Bible Commentary

Matthew 13:3-23

The Pulpit Commentary on Matthew 13:3-23

The Pulpit Commentary · Joseph S. Exell and contributors · Public domain

Parable of the sower.

The object of this parable is to explain the causes of the failure and success of the gospel. It might have been supposed enough to proclaim the kingdom. Why does this fail? It fails, says our Lord, because of the nature of the soil. This soil is often impervious, often shallow, often dirty.

I. "SOME SEEDS FELL BY THE WAYSIDE, AND THE FOWLS CAME AND DEVOURED THEM." The spiritual analogue is said to be in him "who heareth the Word, but understandeth it not." The beaten footpath and the cart track have their uses, but they grow no corn. The seed may be of the best quality, but for all purposes of sowing you might as well sprinkle pebbles or shot. So there is a hearing which keeps the Word entirely outside. It does not even enter the understanding. It rouses no inquiry, provokes no contradiction. You have occasion sometimes to mention a fact to a friend which should alter all his purpose, but you find he has not taken it in. So, says our Lord, there are hearers who do not take in what is said; their understanding is impervious, impenetrable. They hear because this has come to be one of the many employments with which they fill up their time, but they have never considered why they should do so, or what result they should look for. Or there may be a slowness and cold frostiness of nature which prevents the seed from fructifying. The proposals made suggest nothing to the wayside hearer. In some cases the seed apparently lost for years is quickened and brings forth fruit, but in this case never.

II. THE SECOND FAULT IS SHALLOWNESS. The sprinkling of soil on the surface of the rock, where the seed quickly springs, and for the same reason quickly decays. There is not depth of soil for any time to be spent in rooting. The shallow hearer is distinguished by two characteristics—he straightway receives the Word, and he receives it with joy. The man of deeper character receives it with seriousness, reverence, trembling, foreseeing the trials he will be subjected to. But while these are pondering the vastness of the revelation and the majesty of the hope, and striving to forecast all the results in and upon them, hesitating because they would receive the Word for eternity or not at all, the superficial man has settled the whole matter out of hand, and he who yesterday was known as a scoffer is today a loud-voiced child of the kingdom. These men are almost certainly taken to be the most earnest; you cannot see the root, and what is seen is shown in greatest luxuriance by them. But the same nature which made them susceptible to the gospel and quickly responsive makes them susceptible to pain, suffering, hardship, and easily defeated. When consequences have to be faced they give way. The question of how these shallow natures can be saved hardly falls within the parable, but it may be right to say a man's nature may be deepened by the relationships and conflicts of life. Much deepening of character is effected in passing through life.
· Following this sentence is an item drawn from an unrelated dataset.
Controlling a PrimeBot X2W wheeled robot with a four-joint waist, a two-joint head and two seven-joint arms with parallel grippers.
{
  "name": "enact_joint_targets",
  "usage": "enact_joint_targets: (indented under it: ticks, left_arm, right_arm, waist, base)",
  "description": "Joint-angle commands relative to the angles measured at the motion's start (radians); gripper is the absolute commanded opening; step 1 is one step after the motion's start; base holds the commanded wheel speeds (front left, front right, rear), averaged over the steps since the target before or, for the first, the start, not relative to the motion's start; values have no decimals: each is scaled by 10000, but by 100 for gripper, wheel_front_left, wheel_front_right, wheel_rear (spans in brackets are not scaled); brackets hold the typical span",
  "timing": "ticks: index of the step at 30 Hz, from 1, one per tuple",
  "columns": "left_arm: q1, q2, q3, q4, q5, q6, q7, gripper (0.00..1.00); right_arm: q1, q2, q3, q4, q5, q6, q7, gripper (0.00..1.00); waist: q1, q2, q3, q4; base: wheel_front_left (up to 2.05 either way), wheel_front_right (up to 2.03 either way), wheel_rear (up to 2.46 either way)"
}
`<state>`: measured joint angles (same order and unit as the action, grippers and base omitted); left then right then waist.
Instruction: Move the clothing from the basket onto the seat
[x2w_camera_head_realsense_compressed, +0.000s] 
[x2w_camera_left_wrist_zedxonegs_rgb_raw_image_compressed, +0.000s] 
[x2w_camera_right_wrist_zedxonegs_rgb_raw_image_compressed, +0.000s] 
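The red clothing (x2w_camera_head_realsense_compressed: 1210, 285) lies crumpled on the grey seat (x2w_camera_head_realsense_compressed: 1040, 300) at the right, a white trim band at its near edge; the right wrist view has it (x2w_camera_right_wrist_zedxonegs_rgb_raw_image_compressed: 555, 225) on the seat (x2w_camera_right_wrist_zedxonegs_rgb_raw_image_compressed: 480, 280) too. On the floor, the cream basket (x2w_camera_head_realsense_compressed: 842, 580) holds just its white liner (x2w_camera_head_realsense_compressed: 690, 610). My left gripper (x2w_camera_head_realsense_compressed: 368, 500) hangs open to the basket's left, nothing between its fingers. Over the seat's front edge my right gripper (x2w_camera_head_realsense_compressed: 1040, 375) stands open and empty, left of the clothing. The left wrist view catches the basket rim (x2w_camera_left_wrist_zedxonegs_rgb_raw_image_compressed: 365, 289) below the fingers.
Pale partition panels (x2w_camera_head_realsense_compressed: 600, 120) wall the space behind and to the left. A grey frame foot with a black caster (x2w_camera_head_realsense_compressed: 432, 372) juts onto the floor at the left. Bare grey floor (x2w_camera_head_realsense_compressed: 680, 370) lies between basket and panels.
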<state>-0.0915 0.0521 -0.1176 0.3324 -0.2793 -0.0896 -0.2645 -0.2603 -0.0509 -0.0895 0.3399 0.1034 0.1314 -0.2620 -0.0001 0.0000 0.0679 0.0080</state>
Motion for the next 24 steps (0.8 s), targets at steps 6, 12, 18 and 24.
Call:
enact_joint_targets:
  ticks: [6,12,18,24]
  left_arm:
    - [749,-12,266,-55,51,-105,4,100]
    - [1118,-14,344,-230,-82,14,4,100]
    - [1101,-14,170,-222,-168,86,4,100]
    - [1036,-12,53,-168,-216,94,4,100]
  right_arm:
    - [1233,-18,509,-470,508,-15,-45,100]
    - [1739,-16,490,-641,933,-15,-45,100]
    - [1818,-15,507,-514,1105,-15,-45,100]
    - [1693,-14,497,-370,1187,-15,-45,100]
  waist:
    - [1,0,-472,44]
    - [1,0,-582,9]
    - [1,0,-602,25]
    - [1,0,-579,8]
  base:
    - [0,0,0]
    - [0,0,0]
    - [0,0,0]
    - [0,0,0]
III. THE THIRD FAULT IS WHAT IS TECHNICALLY KNOWN AS DIRT. The soil can only support a certain amount of vegetation, and every living weed means a choked blade of corn. This is a picture of the preoccupied heart, the rich vigorous nature occupied with so many other interests that only a small part is available for giving effect to Christ's ideas. Their interest is real, but there are so many other cares and desires that the result is scarcely discernible. The good crop is not the one with the greatest density of vegetation, but where all is wheat. Most soils have a kind of weed congenial, and the weeds here specified are "the care of this world, and the deceitfulness of riches," the former being merely the poor man's species of the latter Among rich and poor alike you will find many who would be left without any subject of thought and any guiding principle in action, if you took from them anxiety about their own position in life. It is not enough to put aside distracting thoughts. Cutting down the thorns won't do; still less holding them aside till the seed be sown. It is vain to hope for the only right harvest of a human life if your heart is sown with worldly ambitions, a greedy hasting to be rich, an undue love of comfort, a true earthliness of spirit. One seed only must be sown in you, and it will produce all needed diligence in business as well as all fervour of spirit.

There is one important distinction between material and moral sowing. Man is possessed of free will, the power of checking to some extent natural consequences. Therefore the gospel is to be preached to every creature, and we may be expected to bring to the hearing of it a soft, deep, clean soil of heart—what Luke calls "an honest and good heart." There will be differences of crop even among those who bring good hearts, but wherever the Word is held fast and patiently cared for, there the life wilt produce all that God cares to have from it. But even the honest heart is not enough unless we keep the Word. The sower must be at pains to cover in the seed and watch that it be not taken away. So the hearer loses his labour unless his mind goes back on what he has heard, and he sees that he has really got hold of it. We have all heard all that is necessary for life and godliness; it remains that we make it our own, that it secures a living root in us and in our life. We must bear it in mind, so that all that comes before us may throw new light on it and give it further hold on us.—D.